> _DATA EXCERPT_
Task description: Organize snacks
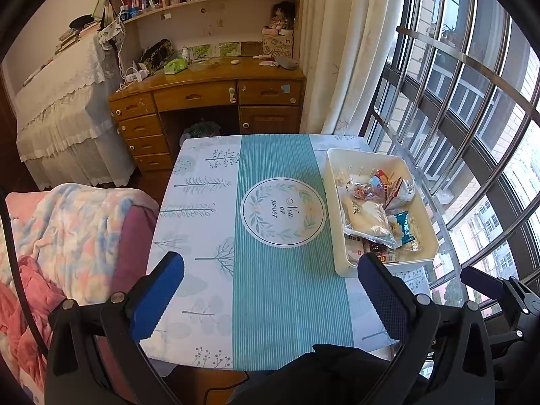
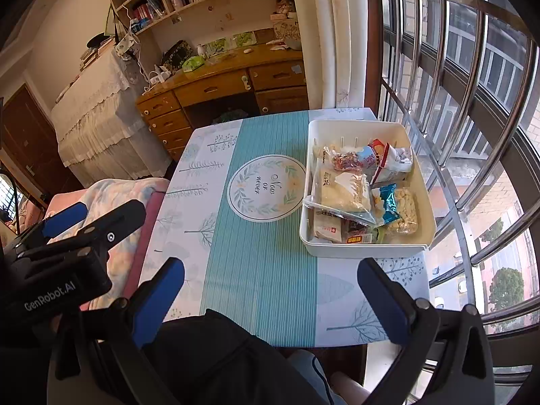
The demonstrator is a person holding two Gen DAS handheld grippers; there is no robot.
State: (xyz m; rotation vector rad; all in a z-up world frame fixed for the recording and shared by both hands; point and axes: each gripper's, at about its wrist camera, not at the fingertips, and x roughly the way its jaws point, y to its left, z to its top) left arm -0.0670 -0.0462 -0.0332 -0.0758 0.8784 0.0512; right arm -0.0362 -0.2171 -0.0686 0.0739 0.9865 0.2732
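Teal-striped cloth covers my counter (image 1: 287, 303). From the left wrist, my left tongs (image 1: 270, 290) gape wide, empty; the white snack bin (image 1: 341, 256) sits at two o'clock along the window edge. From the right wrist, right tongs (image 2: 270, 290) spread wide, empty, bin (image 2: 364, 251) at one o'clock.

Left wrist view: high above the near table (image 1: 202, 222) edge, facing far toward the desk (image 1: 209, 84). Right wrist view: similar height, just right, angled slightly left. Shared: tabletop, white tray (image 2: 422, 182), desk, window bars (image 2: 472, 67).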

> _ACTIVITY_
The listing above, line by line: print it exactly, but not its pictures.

> _RESULT OF THIS TASK_
Task description: Organize snacks
The demonstrator is a person holding two Gen DAS handheld grippers; there is no robot.
State: (xyz m; rotation vector rad; all in a z-up world frame fixed for the recording and shared by both hands; point and axes: each gripper's, at about its wrist camera, not at the fingertips, and x roughly the way its jaws point, y to its left, z to its top) left arm -0.0670 -0.0462 -0.0332 -0.0758 0.8784 0.0512; right arm -0.0362 -0.2171 -0.0686 0.0739 0.9865 0.2732
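Teal-striped cloth covers my counter (image 1: 287, 303). From the left wrist, my left tongs (image 1: 270, 290) gape wide, empty; the white snack bin (image 1: 341, 256) sits at two o'clock along the window edge. From the right wrist, right tongs (image 2: 270, 290) spread wide, empty, bin (image 2: 364, 251) at one o'clock.

Left wrist view: high above the near table (image 1: 202, 222) edge, facing far toward the desk (image 1: 209, 84). Right wrist view: similar height, just right, angled slightly left. Shared: tabletop, white tray (image 2: 422, 182), desk, window bars (image 2: 472, 67).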

The response is now complete.